All of the works on paper are part of the Royal Collection, which has the largest and arguably most exquisite holding of drawings by the artist in the world. The works are kept inside the Print Room at Windsor Castle. Only a dozen of them are traveling for the nationwide exhibition program, which launched on February 1 and is on view until May 6.

The stamps depict several well-known works, such as The skull sectioned (1489) and The head of Leda (1505–08), a study for his eventual painting of the myth of Leda, the queen of Sparta, which was the most valuable work in Leonardo’s estate when he died and was apparently destroyed around 1700. Other stamps show the artist’s studies of skeletons, joints, and cats.

“[W]e are thrilled to be working with Royal Mail on this special 12-stamp set, which invites everyone to join the celebration of Leonardo and his work in 2019,” said Martin Clayton, head of prints and drawings at the Royal Collection Trust, in a statement.

On May 24, two weeks after the series of UK exhibitions close, the Queen’s Gallery at Buckingham Palace will open a massive show of more than 200 drawings by Leonardo, which runs until October 13.

See the full set of the Royal Mail’s Leonardo da Vinci stamps below.

The skeleton (c.1510–11) on view at Cymru/National Museum Wales, Cardiff.

The head of St.
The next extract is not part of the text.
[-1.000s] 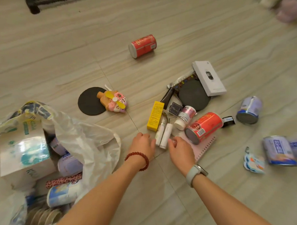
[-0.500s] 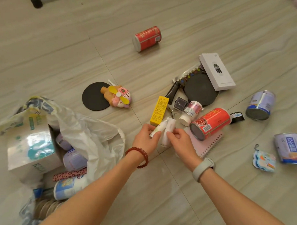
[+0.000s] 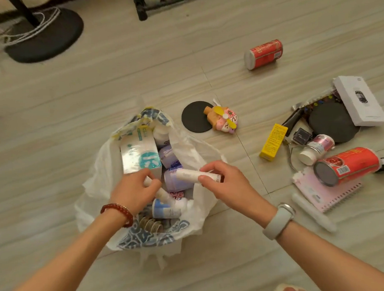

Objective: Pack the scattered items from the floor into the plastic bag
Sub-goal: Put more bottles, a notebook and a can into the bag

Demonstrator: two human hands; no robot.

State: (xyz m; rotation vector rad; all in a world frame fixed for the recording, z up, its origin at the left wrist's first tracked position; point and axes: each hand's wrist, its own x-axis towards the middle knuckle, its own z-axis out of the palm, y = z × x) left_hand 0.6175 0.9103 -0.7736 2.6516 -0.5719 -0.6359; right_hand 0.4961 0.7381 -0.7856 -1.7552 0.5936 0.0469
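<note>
Above the open plastic bag (image 3: 100, 170), the left hand (image 3: 131, 191) and right hand (image 3: 227, 185) each pinch a white tube (image 3: 192, 174), fingers curled.

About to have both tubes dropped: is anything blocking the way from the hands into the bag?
Nothing visible. Both hands hold white tubes, left and right, right over the open bag; its mouth gapes, though boxes and cans nearly fill it.

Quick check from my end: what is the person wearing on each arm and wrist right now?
Both forearms are bare, with no sleeves in view. The left hand has a bracelet of round dark red beads at the wrist. The right hand has a pale grey band at the wrist, smooth and wide, like a watch or fitness strap. No rings or gloves show.
</note>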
Philip (c.1495) on view at Millennium Gallery, Sheffield.

The fall of light on a face (c.1488), on view at Birmingham Museum and Art Gallery.

Studies of cats (c.1517–18) on view at Bristol Museum and Art Gallery.

A star-of-Bethlehem and other plants (c.1506–12), on view at Kelvingrove Art Gallery and Museum, Glasgow.

The skull sectioned (1489), on view at Ulster Museum, Belfast.

The head of Leda (c.1505–08), on view at Walker Art Gallery, Liverpool.

The head of a bearded man (c.1517–18), on view at Derby Museum and Art Gallery.

A sprig of guelder-rose (c.1506–12), on view at Sunderland Museum and Winter Gardens.


A design for an equestrian monument (c.1485–88), on view at Leeds Art Gallery.

The anatomy of the shoulder and foot (c.1510–11), on view at Southampton City Art Gallery.

A woman in a landscape (c.1517–18), on view at Manchester Art Gallery.